С этого времени Гая-хала, ощутив внутреннее удовлетворение благодаря своей деятельности, превратила сбор металла в профессию. Неустанно ходила по домам и призывала домохозяек собирать и сдавать государству металлический лом.
Таким образом, Гая-хала превратилась во внештатного деятельного агента межрайонной конторы «Утильсырье». Заведующий конторой предложил Гая-хале занять штатную должность. Гая-хала отказалась. «Работаю же я, зачем мне должность, удостоверение…» — заявила она. Но заведующему все же удалось убедить ее. Поступив на работу, она была принята в члены профсоюза. Через некоторое время сотрудники конторы выбрали ее председателем местного комитета. Так как в конторе не было первичной партийной организации, вся общественная работа учреждения легла на председателя месткома, Гая-халу.
Как мы уже знаем, новый заведующий межрайонной конторой по сбору утильсырья товарищ Ногталаров первым делом взялся за чистку аппарата и, конечно, не обошел вниманием товарища Гая-халу.
«Что она собою представляет? — задумался он. — Что из того, что она родила девять душ? Рожала, как все! Что касается того, что дети ее на фронте и даже ранены, то и в этом нет ничего особенного. Разве я сам не был в армии, не был ранен? Увечье есть увечье, получено ли оно от разрыва мины или же от удара лошадиного копыта. Если еще принять во внимание, что она местком, то это абсолютно не опасно. Местком же не партком!..»
Но товарищ Ногталаров ошибся и скоро понял это. Простая женщина предместкома, когда была необходимость, вмешивалась в дела товарища Ногталарова, то есть в дела конторы. Гая-хала позволяла себе критиковать заведующего учреждением, давать ему советы и время от времени даже делала ему замечания, и все это исходило от имени коллектива и профсоюзной организации.
Таких вещей товарищ Ногталаров терпеть не мог! Заведующий вызвал председателя местного комитета в свой кабинет и сказал:
— Товарищ Гая-хала, подайте заявление, чтобы я освободил вас от работы по собственному желанию!
— Что сделать? — тихо спросила Гая-хала.
— Уходи из моей конторы, ищи себе другое место! Я с тобой работать не могу! — повторил он.
И в этот момент услышал от Гая-халы нечто неожиданное:
— И мне трудно работать с тобой, товарищ Ногталаров! Но я хочу работать только в этом учреждении. Если ты не можешь работать со мной, подай заявление и уходи на здоровье. Не ты принял меня сюда и вообще не имеешь права освобождать меня от работы!
— Что за разговоры?! Принял старый заведующий, а увольняет новый. Вот и все.
— Меня никто не принимал, меня привели сюда сражающиеся на фронте мои дети и их товарищи, миллионы бойцов. Я работаю не на тебя, а на них. Я собираю металл для их оружия, а не части для твоего автомобиля. Я готовлю не подковы и рессоры, а гусеницы танков. И никто не давал тебе права вышвыривать из конторы ударом ноги любого неугодного тебе человека. В нашей стране есть к кому апеллировать!
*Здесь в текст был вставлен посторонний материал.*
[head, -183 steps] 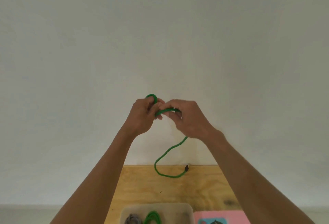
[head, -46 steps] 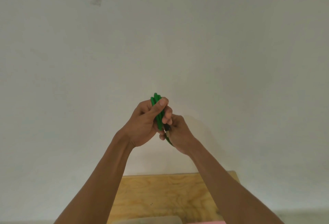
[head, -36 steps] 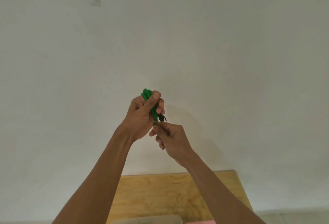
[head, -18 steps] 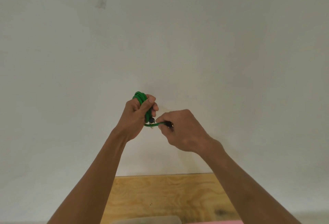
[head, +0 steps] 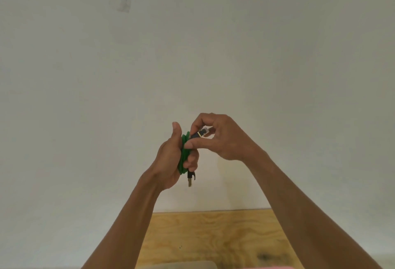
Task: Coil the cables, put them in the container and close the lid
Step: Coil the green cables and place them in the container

Не дождавшись ответа Ногталарова, Гая-хала твердой походкой вышла из кабинета.
Товарищу Ногталарову нечего было сказать. Эта короткая речь Гая-халы привела его в ужас, особенно последние ее слова: «Рессоры, подковы! Удар ноги!..»
«На что она намекает? Что она хочет сказать? Может быть, предместкома знает, как я был ранен? А как она могла узнать это?»
Во власти этих мыслей товарищ Ногталаров посмотрел на себя в зеркало, покосился с тревогой на красную ленточку, красовавшуюся на правой стороне его груди, и погрузился в глубокую думу.
После этой беседы заведующий больше ни одного слова не сказал председателю месткома. Наоборот, товарищ Ногталаров стал побаиваться Гая-халы. Но ведь известно, что если преследующий проявит упорство, то убегающий очень быстро попадет ему в руки…
Однажды председатель местного комитета сама зашла к директору и без всякого вступления обратилась к товарищу Ногталарову:
— В местном комитете получены сведения о том, что некоторые точки не сдали на склады собранный лом.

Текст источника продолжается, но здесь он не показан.